Auch die um Sachlichkeit bemühten Interpreten greifen bei der inhaltlichen Annäherung bemerkenswert häufig auf Themen aus dem Privatleben des Autors zurück, was gewiss auch damit zusammenhängt, dass dessen Berufsleben und die zugehörigen Themen hochkomplex sind und über literarischen Sachverstand hinaus Kenntnisse auf anderen Gebieten erfordern. Jahnn war im Zweitberuf Orgelbauer und Herausgeber von Musikkompositionen. Unverkennbar besteht in seinen literarischen Werken ein Zusammenhang zwischen Musik und Sprache, doch welcher Art dieser ist, blieb bislang im Dunkeln; zumal die Inhalte von Jahnns Texten auf den ersten Blick nicht sonderlich musikalisch oder musisch wirken – zumindest von den Plots her gesehen.

Dies gilt auch für die beiden in den Jahren 1949 und 1951 erschienenen, insgesamt an die 2.000 Seiten umfassenden ersten Teile der Romantrilogie „Fluss ohne Ufer“: „Das Holzschiff“ und „Die Niederschrift des Gustav Anias Horn, nachdem er neunundvierzig Jahre alt geworden war“. Im Mittelpunkt des Geschehens steht zwar ein Musiker, der Komponist Gustav Anias Horn, was dieser jedoch in einer autobiografischen Niederschrift aus seinem Leben berichtet, klingt haarsträubend: Über Jahrzehnte hinweg, so Horn, sei er mit einem Mörder namens Alfred Tutein liiert gewesen.

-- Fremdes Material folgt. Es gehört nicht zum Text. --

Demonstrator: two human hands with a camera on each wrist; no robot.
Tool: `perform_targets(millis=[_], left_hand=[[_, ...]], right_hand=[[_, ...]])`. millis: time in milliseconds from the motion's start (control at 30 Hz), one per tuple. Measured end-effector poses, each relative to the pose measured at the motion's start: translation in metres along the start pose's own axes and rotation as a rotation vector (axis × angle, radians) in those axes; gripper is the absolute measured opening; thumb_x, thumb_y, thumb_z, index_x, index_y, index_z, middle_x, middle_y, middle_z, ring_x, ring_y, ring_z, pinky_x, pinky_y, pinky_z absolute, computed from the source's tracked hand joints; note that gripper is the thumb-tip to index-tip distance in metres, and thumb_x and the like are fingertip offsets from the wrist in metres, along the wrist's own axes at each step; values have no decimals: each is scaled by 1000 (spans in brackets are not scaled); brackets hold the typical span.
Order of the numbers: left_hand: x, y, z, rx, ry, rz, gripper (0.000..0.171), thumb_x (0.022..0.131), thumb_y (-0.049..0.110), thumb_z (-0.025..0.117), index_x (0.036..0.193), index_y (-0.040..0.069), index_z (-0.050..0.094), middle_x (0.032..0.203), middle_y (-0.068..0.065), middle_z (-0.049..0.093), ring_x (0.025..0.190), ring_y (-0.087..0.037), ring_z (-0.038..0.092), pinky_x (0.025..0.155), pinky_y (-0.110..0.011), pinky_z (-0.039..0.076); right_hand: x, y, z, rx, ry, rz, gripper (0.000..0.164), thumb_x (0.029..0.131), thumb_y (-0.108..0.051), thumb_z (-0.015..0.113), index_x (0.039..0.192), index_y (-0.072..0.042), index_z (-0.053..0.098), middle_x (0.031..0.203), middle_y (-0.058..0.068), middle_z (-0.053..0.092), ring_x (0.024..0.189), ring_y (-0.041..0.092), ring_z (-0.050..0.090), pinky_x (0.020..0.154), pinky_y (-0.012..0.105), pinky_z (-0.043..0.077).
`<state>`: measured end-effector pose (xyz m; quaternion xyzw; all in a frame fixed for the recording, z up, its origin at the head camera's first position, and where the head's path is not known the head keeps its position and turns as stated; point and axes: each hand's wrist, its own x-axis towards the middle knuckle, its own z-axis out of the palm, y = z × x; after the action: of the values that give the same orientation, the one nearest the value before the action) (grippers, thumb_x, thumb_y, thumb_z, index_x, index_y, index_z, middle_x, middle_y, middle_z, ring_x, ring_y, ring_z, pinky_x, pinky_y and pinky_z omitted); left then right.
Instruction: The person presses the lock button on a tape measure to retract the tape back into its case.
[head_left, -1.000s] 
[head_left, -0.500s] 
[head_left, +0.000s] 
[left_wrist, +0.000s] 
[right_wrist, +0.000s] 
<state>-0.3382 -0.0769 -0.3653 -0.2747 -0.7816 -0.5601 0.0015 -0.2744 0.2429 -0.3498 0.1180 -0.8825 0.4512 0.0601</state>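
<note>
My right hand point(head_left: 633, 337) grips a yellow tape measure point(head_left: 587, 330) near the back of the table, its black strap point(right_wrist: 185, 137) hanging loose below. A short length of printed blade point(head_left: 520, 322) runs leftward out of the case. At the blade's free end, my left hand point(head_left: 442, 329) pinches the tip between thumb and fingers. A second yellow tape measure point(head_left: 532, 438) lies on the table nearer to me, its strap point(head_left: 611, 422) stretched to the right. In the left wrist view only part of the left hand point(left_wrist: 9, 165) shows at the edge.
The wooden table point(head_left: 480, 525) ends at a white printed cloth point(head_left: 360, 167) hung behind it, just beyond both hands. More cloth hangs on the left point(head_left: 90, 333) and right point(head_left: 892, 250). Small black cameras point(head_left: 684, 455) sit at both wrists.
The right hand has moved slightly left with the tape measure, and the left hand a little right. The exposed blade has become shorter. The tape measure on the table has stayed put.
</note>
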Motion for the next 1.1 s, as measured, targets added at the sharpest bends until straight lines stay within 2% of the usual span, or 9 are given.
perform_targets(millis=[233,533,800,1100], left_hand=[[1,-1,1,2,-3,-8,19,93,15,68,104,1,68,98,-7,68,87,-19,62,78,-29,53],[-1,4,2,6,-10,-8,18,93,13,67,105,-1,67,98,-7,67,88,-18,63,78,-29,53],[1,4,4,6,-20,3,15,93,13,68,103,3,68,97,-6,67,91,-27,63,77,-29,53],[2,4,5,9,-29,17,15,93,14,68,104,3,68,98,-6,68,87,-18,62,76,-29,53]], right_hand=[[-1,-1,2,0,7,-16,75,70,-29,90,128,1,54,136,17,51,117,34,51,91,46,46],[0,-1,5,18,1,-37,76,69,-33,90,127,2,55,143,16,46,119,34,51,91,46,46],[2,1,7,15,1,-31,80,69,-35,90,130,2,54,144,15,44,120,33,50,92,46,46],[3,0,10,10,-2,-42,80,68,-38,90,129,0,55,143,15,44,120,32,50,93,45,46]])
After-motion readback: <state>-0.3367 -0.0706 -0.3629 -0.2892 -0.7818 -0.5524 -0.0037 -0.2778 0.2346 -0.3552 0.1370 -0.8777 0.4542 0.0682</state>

Dieser habe nicht nur, was Horn die ganze Zeit über gewusst habe, dessen Verlobte umgebracht, sondern auch gegenüber späteren, meist jugendlichen Geliebten Horns immer wieder gewalttätige Neigungen an den Tag gelegt. Jedoch distanziert sich Horn in seinem Bericht keineswegs von dem Gefährten Tutein, im Gegenteil, bei jeder Gelegenheit beschwört er seine Liebe zu dem Übeltäter und schildert schließlich auf Dutzenden Seiten, wie er den Leichnam des bedauerlicherweise ebenso frühzeitig wie plötzlich Verstorbenen eigenhändig mumifiziert und fortan in einer Truhe im Wohnzimmer aufbewahrt habe. Besonders verstörend wirkt dabei, dass Horn weder jemals ein Motiv für die Taten des Mörders eruiert, noch klar wird, was ihn selbst dazu brachte, sich wissentlich mit einem Straftäter einzulassen, obwohl es sich bei Horn doch offenbar um einen gebildeten und empfindsamen Menschen handelt, der zur Klärung dieser Fragen in der Lage sein sollte.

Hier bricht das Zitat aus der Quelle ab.